**EXERCISE**
Transcribe all the data, leaving each word as it is.
━━ GIVEN MATERIAL ━━
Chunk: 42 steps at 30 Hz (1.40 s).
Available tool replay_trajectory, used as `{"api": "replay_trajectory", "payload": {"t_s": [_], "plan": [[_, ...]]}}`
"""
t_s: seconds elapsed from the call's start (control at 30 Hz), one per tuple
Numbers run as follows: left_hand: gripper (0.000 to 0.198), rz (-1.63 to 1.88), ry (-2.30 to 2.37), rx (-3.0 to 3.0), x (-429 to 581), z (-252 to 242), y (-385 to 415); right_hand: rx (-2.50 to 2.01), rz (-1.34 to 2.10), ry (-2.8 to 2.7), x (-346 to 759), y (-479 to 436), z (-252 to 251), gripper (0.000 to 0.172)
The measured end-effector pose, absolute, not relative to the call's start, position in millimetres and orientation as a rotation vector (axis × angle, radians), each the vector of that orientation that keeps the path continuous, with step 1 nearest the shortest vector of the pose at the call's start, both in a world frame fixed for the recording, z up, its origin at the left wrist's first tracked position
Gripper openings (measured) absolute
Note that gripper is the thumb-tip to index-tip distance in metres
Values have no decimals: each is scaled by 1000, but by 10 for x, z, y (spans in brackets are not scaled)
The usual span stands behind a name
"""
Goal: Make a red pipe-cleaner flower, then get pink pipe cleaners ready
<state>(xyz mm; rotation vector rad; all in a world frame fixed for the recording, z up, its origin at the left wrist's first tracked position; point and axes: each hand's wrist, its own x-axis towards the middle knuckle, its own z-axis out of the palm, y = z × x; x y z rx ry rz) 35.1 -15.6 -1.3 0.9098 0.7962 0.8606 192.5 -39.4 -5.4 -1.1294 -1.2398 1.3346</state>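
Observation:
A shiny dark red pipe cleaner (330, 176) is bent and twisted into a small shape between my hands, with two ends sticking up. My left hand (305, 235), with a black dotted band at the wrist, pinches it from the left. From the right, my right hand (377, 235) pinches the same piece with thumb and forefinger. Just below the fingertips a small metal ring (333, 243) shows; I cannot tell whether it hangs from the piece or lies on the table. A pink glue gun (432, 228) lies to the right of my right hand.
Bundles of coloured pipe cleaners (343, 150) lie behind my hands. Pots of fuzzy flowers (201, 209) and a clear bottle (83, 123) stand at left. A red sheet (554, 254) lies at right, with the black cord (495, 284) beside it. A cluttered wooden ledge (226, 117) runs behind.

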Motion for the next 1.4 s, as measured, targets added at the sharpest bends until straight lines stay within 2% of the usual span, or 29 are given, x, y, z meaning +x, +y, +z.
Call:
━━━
**EXPECTED ANSWER**
Chunk: 42 steps at 30 Hz (1.40 s).
Available tool replay_trajectory, used as `{"api": "replay_trajectory", "payload": {"t_s": [_], "plan": [[_, ...]]}}`
"""
t_s: seconds elapsed from the call's start (control at 30 Hz), one per tuple
Numbers run as follows: left_hand: gripper (0.000 to 0.198), rz (-1.63 to 1.88), ry (-2.30 to 2.37), rx (-3.0 to 3.0), x (-429 to 581), z (-252 to 242), y (-385 to 415); right_hand: rx (-2.50 to 2.01), rz (-1.34 to 2.10), ry (-2.8 to 2.7), x (-346 to 759), y (-479 to 436), z (-252 to 251), gripper (0.000 to 0.172)
The measured end-effector pose, absolute, not relative to the call's start, position in millimetres and orientation as a rotation vector (axis × angle, radians), each the vector of that orientation that keeps the path continuous, with step 1 nearest the shortest vector of the pose at the call's start, both in a world frame fixed for the recording, z up, its origin at the left wrist's first tracked position
Gripper openings (measured) absolute
Note that gripper is the thumb-tip to index-tip distance in metres
Values have no decimals: each is scaled by 1000, but by 10 for x, z, y (spans in brackets are not scaled)
The usual span stands behind a name
"""
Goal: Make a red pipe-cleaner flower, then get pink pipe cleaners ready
<state>(xyz mm; rotation vector rad; all in a world frame fixed for the recording, z up, its origin at the left wrist's first tracked position; point and axes: each hand's wrist, its own x-axis towards the middle knuckle, its own z-axis out of the palm, y = z × x; x y z rx ry rz) 35.1 -15.6 -1.3 0.9098 0.7962 0.8606 192.5 -39.4 -5.4 -1.1294 -1.2398 1.3346</state>
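Observation:
A shiny dark red pipe cleaner (330, 176) is bent and twisted into a small shape between my hands, with two ends sticking up. My left hand (305, 235), with a black dotted band at the wrist, pinches it from the left. From the right, my right hand (377, 235) pinches the same piece with thumb and forefinger. Just below the fingertips a small metal ring (333, 243) shows; I cannot tell whether it hangs from the piece or lies on the table. A pink glue gun (432, 228) lies to the right of my right hand.
Bundles of coloured pipe cleaners (343, 150) lie behind my hands. Pots of fuzzy flowers (201, 209) and a clear bottle (83, 123) stand at left. A red sheet (554, 254) lies at right, with the black cord (495, 284) beside it. A cluttered wooden ledge (226, 117) runs behind.
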
Motion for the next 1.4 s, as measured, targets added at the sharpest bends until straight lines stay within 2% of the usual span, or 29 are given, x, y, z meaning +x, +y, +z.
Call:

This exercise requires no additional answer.